NASA is actively monitoring a strange anomaly in Earth’s magnetic field, as a giant region of low magnetic density extends in the sky above the planet, between South America and southwest Africa. This wide and growing phenomenon called the “South Atlantic Anomaly” has intrigued scientists for years.

NASA satellites and spacecraft are particularly vulnerable to the weak magnetic field strength within the anomaly, and the resulting exposure to charged particles from the sun.

NASA likened the South Atlantic anomaly to a “bending” in the Earth’s magnetic field, or a kind of “crater in space,” which generally does not affect life on Earth, but the same cannot be said about its impact on the orbit of spacecraft, including That’s the International Space Station, which passes directly through the anomaly as it orbits the planet at low altitudes in Earth’s orbit.

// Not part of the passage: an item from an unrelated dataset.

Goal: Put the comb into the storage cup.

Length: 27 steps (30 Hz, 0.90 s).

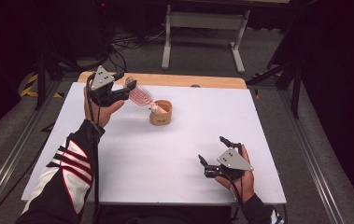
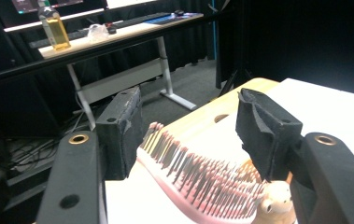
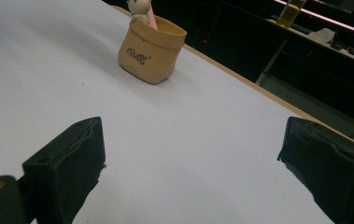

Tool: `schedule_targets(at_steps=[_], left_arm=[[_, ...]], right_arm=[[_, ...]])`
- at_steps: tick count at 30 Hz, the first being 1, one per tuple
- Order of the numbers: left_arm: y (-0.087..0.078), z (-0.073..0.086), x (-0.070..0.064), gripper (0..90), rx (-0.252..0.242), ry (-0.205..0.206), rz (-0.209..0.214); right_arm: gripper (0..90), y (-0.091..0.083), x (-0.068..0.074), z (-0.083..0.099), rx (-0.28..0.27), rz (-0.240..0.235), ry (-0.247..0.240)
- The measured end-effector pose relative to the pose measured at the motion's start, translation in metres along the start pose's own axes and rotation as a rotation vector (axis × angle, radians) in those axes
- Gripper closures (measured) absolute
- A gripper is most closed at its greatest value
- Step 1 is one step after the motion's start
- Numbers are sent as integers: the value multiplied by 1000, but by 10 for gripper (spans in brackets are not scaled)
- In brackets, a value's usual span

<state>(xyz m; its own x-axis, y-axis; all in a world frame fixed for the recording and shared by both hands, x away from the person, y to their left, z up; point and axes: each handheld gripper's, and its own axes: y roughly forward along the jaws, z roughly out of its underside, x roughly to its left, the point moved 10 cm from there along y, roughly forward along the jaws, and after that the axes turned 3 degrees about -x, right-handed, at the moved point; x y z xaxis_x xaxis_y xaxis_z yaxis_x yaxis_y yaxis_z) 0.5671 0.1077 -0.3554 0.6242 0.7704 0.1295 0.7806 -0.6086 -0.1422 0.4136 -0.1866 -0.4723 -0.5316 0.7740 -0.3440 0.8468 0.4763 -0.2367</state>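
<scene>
Left tongs [image 1: 124,88] at eleven o'clock straddle my pink bristled hairbrush [image 1: 139,96], jaws wide; right tongs [image 1: 214,156] gape wide at five o'clock.

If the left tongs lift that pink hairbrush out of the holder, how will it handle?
The pink hairbrush looks like thin plastic, so probably stiff and light. Its bristle rows may flex and slip under a pad. It leans in the small tan holder, which might tip as it is pulled. The left tongs stand open around it.

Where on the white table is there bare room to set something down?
The white table is bare between the tan holder and the right tongs, and along its right edge. It is crowded at the far left, where the left tongs straddle the pink hairbrush standing in the holder.
</scene>
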Motion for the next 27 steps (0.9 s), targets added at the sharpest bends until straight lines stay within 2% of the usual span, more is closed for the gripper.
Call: schedule_targets(at_steps=[6, 16, 27], left_arm=[[-10, -2, -2, 358, -4, 30, -7], [-17, -3, -17, 269, -2, 84, 25], [-23, -2, -33, 150, -8, 107, 50]], right_arm=[[72, -2, -3, -3, -11, 4, 11], [67, -3, -2, -4, -12, -3, 10], [65, -3, -1, -5, -14, -7, 8]])
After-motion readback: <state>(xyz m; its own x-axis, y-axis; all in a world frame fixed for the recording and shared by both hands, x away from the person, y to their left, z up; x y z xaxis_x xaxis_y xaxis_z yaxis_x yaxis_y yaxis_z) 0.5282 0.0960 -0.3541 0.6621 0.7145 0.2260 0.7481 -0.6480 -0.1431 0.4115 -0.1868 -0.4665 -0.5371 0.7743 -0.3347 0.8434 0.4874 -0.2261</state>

During these encounters, the low magnetic field strength within the anomaly means that technological systems aboard satellites can short-circuit and malfunction if they collide with high-energy protons emitted from the sun.

These random strikes would normally result in low-level malfunctions, but they carry the risk of causing significant data loss, or even permanent damage to key components—threats that require satellite operators to routinely shut down spacecraft systems before spacecraft enter an aberration zone.

Mitigating these risks in space is one of the reasons why NASA follows the anomaly puzzle, which represents a great opportunity to investigate a complex and difficult-to-understand phenomenon, and NASA’s vast resources and research groups are uniquely designated to study its occurrence.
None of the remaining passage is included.